Vendor accuracy claims for OCR and document AI are notoriously hard to verify. Numbers like "99% accuracy" appear in every data sheet, but they rarely specify what documents were tested, what quality level, and what exactly "accuracy" means (character-level? field-level? document-level?). Between Q2 and Q4 2025, we ran a structured benchmark across 50,000 real enterprise documents — sourced with permission from Synairo clients — through five OCR and document AI systems. Here are the results.
Methodology
We measured field-level extraction accuracy: for each document type, we defined the key fields that must be extracted correctly, and scored each document as correct only if all key fields matched the ground-truth human annotation. Documents were split into three quality tiers: High (native digital PDF), Medium (scanned at 200+ DPI, clean background), and Low (scanned below 150 DPI, shadows, rotation, or handwritten annotations). The five systems tested were: Scanforce, Azure Document Intelligence (prebuilt invoice model), Google Document AI (Form Parser), AWS Textract (Analyze Document), and Tesseract 5.x with post-processing.
Results by document type (High quality, digital PDF)
- Supplier invoices: Scanforce 99.5%, Azure DI 98.8%, Google DAI 98.3%, AWS Textract 97.6%, Tesseract 91.2%
- Purchase orders: Scanforce 99.1%, Azure DI 98.5%, Google DAI 97.9%, AWS Textract 97.1%, Tesseract 88.7%
- Delivery notes / GRN: Scanforce 98.7%, Azure DI 97.4%, Google DAI 97.1%, AWS Textract 96.3%, Tesseract 85.4%
- Credit notes: Scanforce 99.3%, Azure DI 98.6%, Google DAI 98.0%, AWS Textract 97.2%, Tesseract 90.1%
- Bank statements: Scanforce 98.4%, Azure DI 97.8%, Google DAI 97.5%, AWS Textract 96.8%, Tesseract 83.2%
- Contracts (structured): Scanforce 94.1%, Azure DI 92.3%, Google DAI 91.8%, AWS Textract 90.4%, Tesseract 76.5%
- Contracts (unstructured): Scanforce 87.3%, Azure DI 84.1%, Google DAI 83.7%, AWS Textract 81.2%, Tesseract 62.4%
- Expense reports: Scanforce 97.8%, Azure DI 96.5%, Google DAI 96.1%, AWS Textract 95.3%, Tesseract 82.1%
- ID documents (passports, IDs): Scanforce 99.2%, Azure DI 99.0%, Google DAI 98.7%, AWS Textract 98.2%, Tesseract 94.5%
- Customs declarations: Scanforce 96.3%, Azure DI 94.8%, Google DAI 94.2%, AWS Textract 93.1%, Tesseract 79.8%
- Insurance certificates: Scanforce 95.7%, Azure DI 93.9%, Google DAI 93.4%, AWS Textract 92.0%, Tesseract 77.3%
- Payslips: Scanforce 98.1%, Azure DI 96.9%, Google DAI 96.5%, AWS Textract 95.4%, Tesseract 81.6%
The quality cliff
The most striking finding was how sharply accuracy drops in the Low quality tier. Scanforce on Low-quality scans averaged 93.1% across all document types — still the best performer, but a 6-point drop from its high-quality baseline. Azure Document Intelligence dropped 9 points, Google 10 points. Tesseract dropped 24 points, averaging 59.8% on low-quality scans — essentially unusable for automation. If your document intake includes scanned invoices from legacy suppliers, pre-processing quality is the most important variable to optimize before comparing extraction engines.

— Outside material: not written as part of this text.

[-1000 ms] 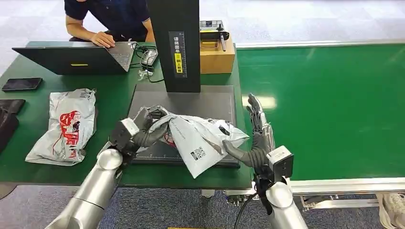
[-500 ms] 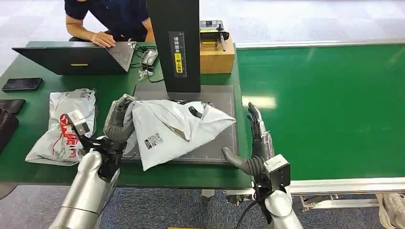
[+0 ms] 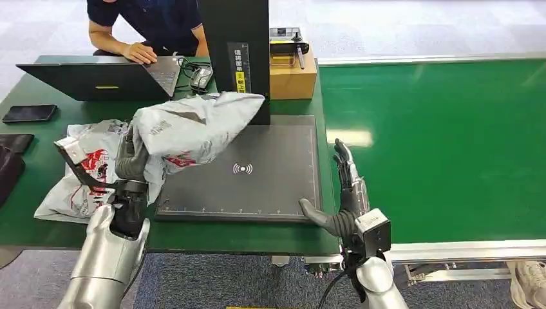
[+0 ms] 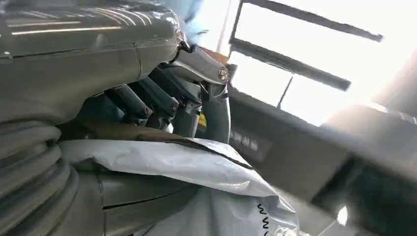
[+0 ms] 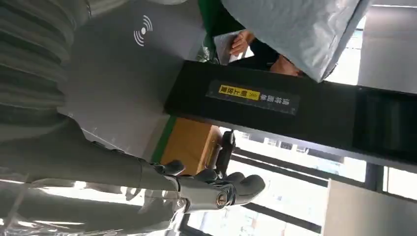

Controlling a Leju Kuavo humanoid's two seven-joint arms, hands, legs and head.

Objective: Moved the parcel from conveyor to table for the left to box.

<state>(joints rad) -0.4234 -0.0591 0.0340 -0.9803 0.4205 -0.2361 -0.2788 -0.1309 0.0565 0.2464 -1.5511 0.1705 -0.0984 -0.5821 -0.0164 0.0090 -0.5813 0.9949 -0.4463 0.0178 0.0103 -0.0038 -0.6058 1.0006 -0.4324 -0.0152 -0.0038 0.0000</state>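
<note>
Parcel (image 3: 193, 125) is up in the air right now, a crumpled grey poly mailer with a bit of red print on its lower edge, hanging over the left part of the dark scan pad (image 3: 257, 174) and the green worktop (image 3: 193, 235) beside it. The left hand (image 3: 132, 161) has it clamped at the parcel's near-left end, fingers wrapped into the plastic, and the left wrist view shows the dark fingers (image 4: 147, 101) pressed down on a fold of the bag with some black lettering peeking out lower down. The right hand (image 3: 344, 193) holds nothing; it sits at the near right corner of the pad, just by the edge of the green conveyor (image 3: 438, 141), with its fingers spread apart and pointing away from the robot and the thumb sticking out over the pad's edge. Behind the pad stands a black post (image 3: 235, 58) with a yellow label, and the parcel's far tip is right in front of it. A second mailer (image 3: 87, 174) with red print lies flat on the worktop to the left, partly behind the left arm. Further back there's an open laptop (image 3: 96, 80) with a person's hand (image 3: 138, 51) on it, a phone (image 3: 29, 113) at the left edge, and a cardboard box (image 3: 293, 74) right of the post.
</note>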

Unstructured contracts: the unsolved problem
Contracts remain the hardest document type across all systems. Unlike invoices, which follow predictable layouts, contracts vary enormously in structure and use legal language that requires semantic understanding, not just pattern matching. The best-performing system (Scanforce at 87.3%) was fine-tuned on a large corpus of Polish and EU contract templates; the gap between fine-tuned and off-the-shelf models was 12+ points. If contract extraction is a core use case for your organization, budget for a fine-tuning project on your specific contract library — generic models will disappoint.
Cost comparison
At 50,000 documents per month, the cost-per-document ranged from €0.006 (Tesseract, self-hosted) to €0.031 (Azure Document Intelligence at standard pricing). Scanforce sits in the mid-range at €0.018 per document for the full extraction pipeline including validation and confidence scoring. For most organizations, the accuracy premium of a specialized system pays for itself in reduced manual review costs within the first 2–3 months of production use.
Raw OCR character accuracy (what vendors usually quote) is not the right metric for business decisions. Always benchmark on field-level extraction accuracy for your specific document types at your actual scan quality.